===== SOURCE DATA
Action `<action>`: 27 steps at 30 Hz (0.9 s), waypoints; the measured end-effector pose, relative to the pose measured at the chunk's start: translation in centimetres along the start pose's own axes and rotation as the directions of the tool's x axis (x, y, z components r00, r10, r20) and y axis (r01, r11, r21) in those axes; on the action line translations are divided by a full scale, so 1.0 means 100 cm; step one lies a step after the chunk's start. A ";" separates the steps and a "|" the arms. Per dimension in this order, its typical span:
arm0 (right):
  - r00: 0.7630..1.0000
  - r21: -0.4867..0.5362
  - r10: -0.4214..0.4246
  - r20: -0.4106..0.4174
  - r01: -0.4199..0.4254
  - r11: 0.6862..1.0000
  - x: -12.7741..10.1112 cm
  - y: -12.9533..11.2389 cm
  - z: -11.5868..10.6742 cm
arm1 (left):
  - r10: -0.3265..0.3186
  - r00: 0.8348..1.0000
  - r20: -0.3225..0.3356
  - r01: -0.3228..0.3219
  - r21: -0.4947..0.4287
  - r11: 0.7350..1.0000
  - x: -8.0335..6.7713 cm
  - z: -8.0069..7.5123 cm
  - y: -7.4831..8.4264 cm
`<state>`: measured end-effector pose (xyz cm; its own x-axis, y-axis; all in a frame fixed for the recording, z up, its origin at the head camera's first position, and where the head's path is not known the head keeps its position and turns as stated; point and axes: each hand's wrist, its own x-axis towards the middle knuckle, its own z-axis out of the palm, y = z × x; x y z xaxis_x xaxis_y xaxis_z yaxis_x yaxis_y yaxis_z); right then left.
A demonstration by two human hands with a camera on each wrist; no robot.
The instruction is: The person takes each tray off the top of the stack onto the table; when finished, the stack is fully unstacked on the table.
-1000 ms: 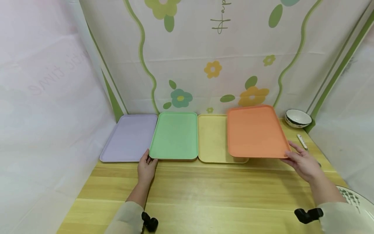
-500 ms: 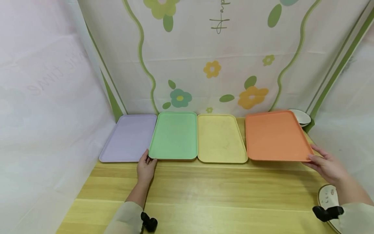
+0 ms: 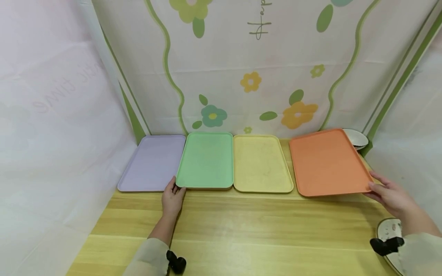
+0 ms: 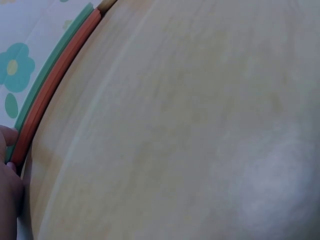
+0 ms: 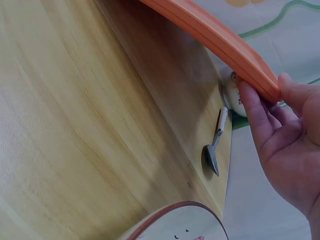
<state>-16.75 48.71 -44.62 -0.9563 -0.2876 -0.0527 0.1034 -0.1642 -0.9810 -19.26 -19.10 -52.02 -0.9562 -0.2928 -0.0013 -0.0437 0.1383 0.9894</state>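
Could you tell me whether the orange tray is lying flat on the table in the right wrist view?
No, the orange tray is held above the table by the right hand, with a spoon visible beneath.

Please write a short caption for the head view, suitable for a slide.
Four trays in a row on a wooden table: left hand at the green tray, right hand holding the orange tray.

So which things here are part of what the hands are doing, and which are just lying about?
In hand:
- orange tray, gripped at its near right corner by the right hand and lifted off the table
- green tray, near left corner touched by the left hand

Lying about:
- purple tray
- yellow tray
- bowl
- spoon
- plate
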 end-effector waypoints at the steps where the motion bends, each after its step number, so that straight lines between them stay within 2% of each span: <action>1: 1.000 -0.029 0.013 -0.024 -0.013 0.999 0.002 0.000 0.000 | 0.004 1.000 0.000 -0.004 -0.003 1.000 0.000 0.000 0.000; 6: 0.992 -0.071 0.057 -0.111 -0.065 0.995 0.011 0.004 0.001 | 0.003 1.000 0.003 -0.003 -0.001 1.000 -0.001 -0.001 0.001; 12: 0.982 -0.150 0.062 -0.178 -0.090 0.985 0.019 0.011 0.003 | 0.003 1.000 0.009 -0.003 0.005 1.000 -0.001 -0.001 0.001; 16: 0.966 -0.191 0.071 -0.247 -0.120 0.974 0.024 0.013 0.006 | 0.002 1.000 0.010 -0.002 0.006 1.000 -0.001 -0.001 0.001; 19: 0.948 -0.190 0.086 -0.308 -0.149 0.970 0.026 0.015 0.007 | 0.000 1.000 0.012 -0.001 0.002 1.000 -0.001 0.000 0.001; 25: 0.894 -0.139 0.089 -0.439 -0.166 0.976 0.031 0.024 0.012 | 0.000 1.000 0.013 0.000 -0.001 1.000 -0.002 -0.001 0.003; 27: 0.875 -0.163 0.099 -0.474 -0.198 0.967 0.032 0.026 0.013 | 0.000 1.000 0.015 0.000 -0.001 1.000 -0.003 -0.001 0.004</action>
<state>-19.24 46.17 -47.11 -0.9560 0.1794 -0.2320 0.2447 0.0520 -0.9682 -19.00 -19.06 -51.63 -0.9604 -0.2787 -0.0031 -0.0429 0.1371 0.9896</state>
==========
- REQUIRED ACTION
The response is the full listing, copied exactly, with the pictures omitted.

- RESULT OF THE TASK
Action `<action>`: 27 steps at 30 Hz (0.9 s), waypoints; the measured end-effector pose, relative to the pose measured at the chunk's start: translation in centimetres along the start pose's own axes and rotation as the directions of the tool's x axis (x, y, z components r00, r10, r20) and y axis (r01, r11, r21) in those axes; on the action line translations are divided by a full scale, so 1.0 means 100 cm; step one lies a step after the chunk's start. A ";" separates the steps and a "|" the arms. Per dimension in this order, its typical span:
arm0 (right):
  - r00: 0.7630..1.0000
  - r21: -0.4867..0.5362
  - r10: -0.4214..0.4246
  - r20: -0.4106..0.4174
  - r01: -0.4199..0.4254
  - r11: 0.6862..1.0000
  - x: -12.7741..10.1112 cm
  - y: -12.9533..11.2389 cm
  - z: -11.5868..10.6742 cm
arm1 (left):
  - r10: -0.3265..0.3186
  - r00: 0.8348..1.0000
  - r20: -0.3225..0.3356
  - r01: -0.3228..0.3219
  - r21: -0.4947..0.4287
  - r11: 0.7350..1.0000
  - x: -8.0335..6.7713 cm
  - z: -8.0069..7.5123 cm
  - y: -7.4831..8.4264 cm
`<state>`: measured end-effector pose (xyz cm; its own x-axis, y-axis; all in a frame fixed for the recording, z up, its origin at the head camera's first position, and where the head's path is not known the head keeps its position and turns as stated; point and axes: each hand's wrist, its own x-axis towards the middle knuckle, its own z-axis out of the palm, y = z × x; x y z xaxis_x xaxis_y xaxis_z yaxis_x yaxis_y yaxis_z); right then left.
A demonstration by two human hands with a camera on each wrist; no robot.
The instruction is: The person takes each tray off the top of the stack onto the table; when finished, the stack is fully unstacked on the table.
-1000 ms: 
-500 ms: 
+0 ms: 
+0 ms: 
+0 ms: 
<state>-16.75 48.71 -44.62 -0.9563 -0.2876 -0.0527 0.1034 -0.1642 -0.9810 -19.26 -19.10 -52.02 -0.9562 -0.2928 -0.0013 -0.0437 0.1383 0.9894</state>
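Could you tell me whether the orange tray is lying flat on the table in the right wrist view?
No, the orange tray is held above the table by the right hand, with a spoon visible beneath.

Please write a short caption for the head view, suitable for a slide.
Four trays in a row on a wooden table: left hand at the green tray, right hand holding the orange tray.

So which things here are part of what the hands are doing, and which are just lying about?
In hand:
- orange tray, gripped at its near right corner by the right hand and lifted off the table
- green tray, near left corner touched by the left hand

Lying about:
- purple tray
- yellow tray
- bowl
- spoon
- plate
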 end-effector waypoints at the steps where the motion bends, each after its step number, so that straight lines between them stay within 2% of each span: <action>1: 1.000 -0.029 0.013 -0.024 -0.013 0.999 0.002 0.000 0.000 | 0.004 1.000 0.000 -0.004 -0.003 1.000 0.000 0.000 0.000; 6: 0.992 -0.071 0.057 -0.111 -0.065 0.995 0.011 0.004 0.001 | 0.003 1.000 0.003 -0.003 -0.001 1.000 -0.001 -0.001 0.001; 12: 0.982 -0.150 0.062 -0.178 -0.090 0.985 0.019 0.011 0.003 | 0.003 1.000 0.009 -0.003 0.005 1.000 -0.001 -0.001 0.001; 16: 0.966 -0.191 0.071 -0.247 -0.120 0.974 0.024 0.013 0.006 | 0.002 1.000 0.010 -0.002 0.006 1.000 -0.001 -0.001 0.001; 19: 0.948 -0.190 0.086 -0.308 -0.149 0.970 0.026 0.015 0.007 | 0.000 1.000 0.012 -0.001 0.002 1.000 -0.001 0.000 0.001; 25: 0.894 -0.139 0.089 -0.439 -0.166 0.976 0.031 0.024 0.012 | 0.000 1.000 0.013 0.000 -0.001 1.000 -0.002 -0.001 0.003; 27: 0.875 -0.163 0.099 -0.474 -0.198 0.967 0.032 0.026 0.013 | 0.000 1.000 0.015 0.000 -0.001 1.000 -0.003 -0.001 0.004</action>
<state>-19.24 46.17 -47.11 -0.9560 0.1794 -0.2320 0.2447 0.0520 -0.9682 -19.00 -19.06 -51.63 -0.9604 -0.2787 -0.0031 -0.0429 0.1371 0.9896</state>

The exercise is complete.